**Task goal**: Your answer must be a word-for-word copy of the listing below, minus its pictures.

BEGIN

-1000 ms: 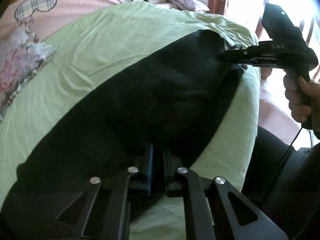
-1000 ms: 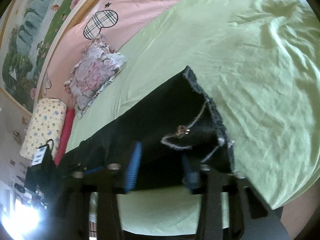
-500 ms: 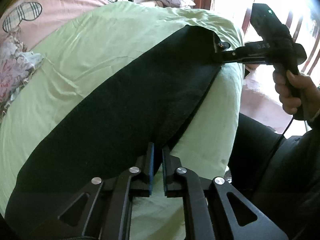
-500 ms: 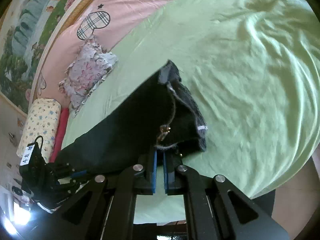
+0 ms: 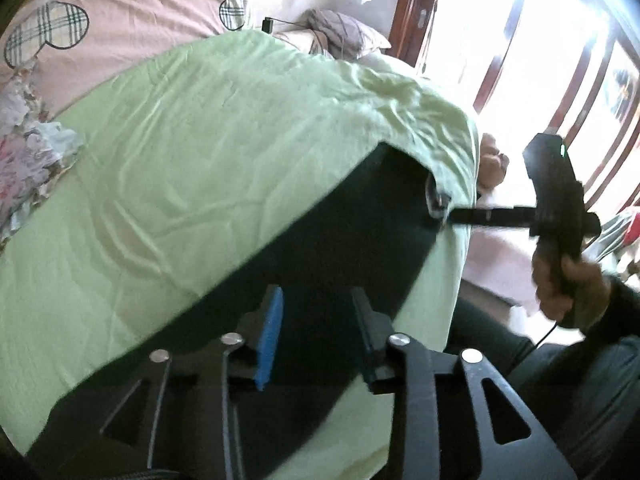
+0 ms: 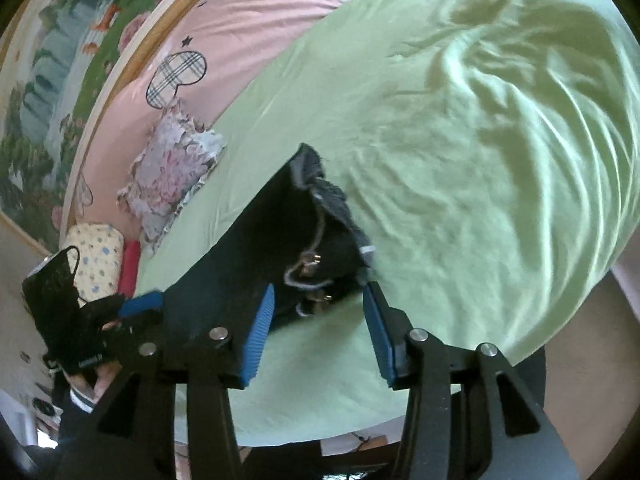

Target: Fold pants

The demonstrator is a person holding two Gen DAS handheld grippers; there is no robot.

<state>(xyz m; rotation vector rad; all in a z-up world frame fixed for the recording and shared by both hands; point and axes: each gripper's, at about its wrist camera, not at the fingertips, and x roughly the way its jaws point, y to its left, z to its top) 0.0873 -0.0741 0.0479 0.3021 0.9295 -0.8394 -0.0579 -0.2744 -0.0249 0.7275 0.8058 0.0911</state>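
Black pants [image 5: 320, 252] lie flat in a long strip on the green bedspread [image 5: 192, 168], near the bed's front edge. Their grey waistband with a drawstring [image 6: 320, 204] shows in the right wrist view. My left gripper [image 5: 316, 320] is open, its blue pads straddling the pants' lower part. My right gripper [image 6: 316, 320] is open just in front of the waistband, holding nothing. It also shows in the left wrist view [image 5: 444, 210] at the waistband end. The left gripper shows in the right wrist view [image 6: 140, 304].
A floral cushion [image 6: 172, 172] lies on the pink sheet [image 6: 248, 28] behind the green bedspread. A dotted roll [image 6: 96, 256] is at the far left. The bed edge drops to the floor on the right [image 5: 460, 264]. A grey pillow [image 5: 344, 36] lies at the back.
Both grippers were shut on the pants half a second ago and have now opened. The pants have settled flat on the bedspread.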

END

**Response**:
-1000 ms: 
-1000 ms: 
-500 ms: 
-500 ms: 
+0 ms: 
+0 ms: 

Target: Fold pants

The demonstrator is a person holding two Gen DAS handheld grippers; there is no robot.

<state>(xyz m; rotation vector rad; all in a z-up world frame fixed for the recording and shared by both hands; point and axes: each gripper's, at about its wrist camera, not at the fingertips, and x roughly the way its jaws point, y to its left, z to its top) 0.0873 -0.0741 0.0479 0.3021 0.9295 -0.8394 -0.0579 -0.2744 -0.0249 0.7275 0.8058 0.0911</state>
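Black pants [image 5: 320, 252] lie flat in a long strip on the green bedspread [image 5: 192, 168], near the bed's front edge. Their grey waistband with a drawstring [image 6: 320, 204] shows in the right wrist view. My left gripper [image 5: 316, 320] is open, its blue pads straddling the pants' lower part. My right gripper [image 6: 316, 320] is open just in front of the waistband, holding nothing. It also shows in the left wrist view [image 5: 444, 210] at the waistband end. The left gripper shows in the right wrist view [image 6: 140, 304].
A floral cushion [image 6: 172, 172] lies on the pink sheet [image 6: 248, 28] behind the green bedspread. A dotted roll [image 6: 96, 256] is at the far left. The bed edge drops to the floor on the right [image 5: 460, 264]. A grey pillow [image 5: 344, 36] lies at the back.
Both grippers were shut on the pants half a second ago and have now opened. The pants have settled flat on the bedspread.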

The required answer is now complete.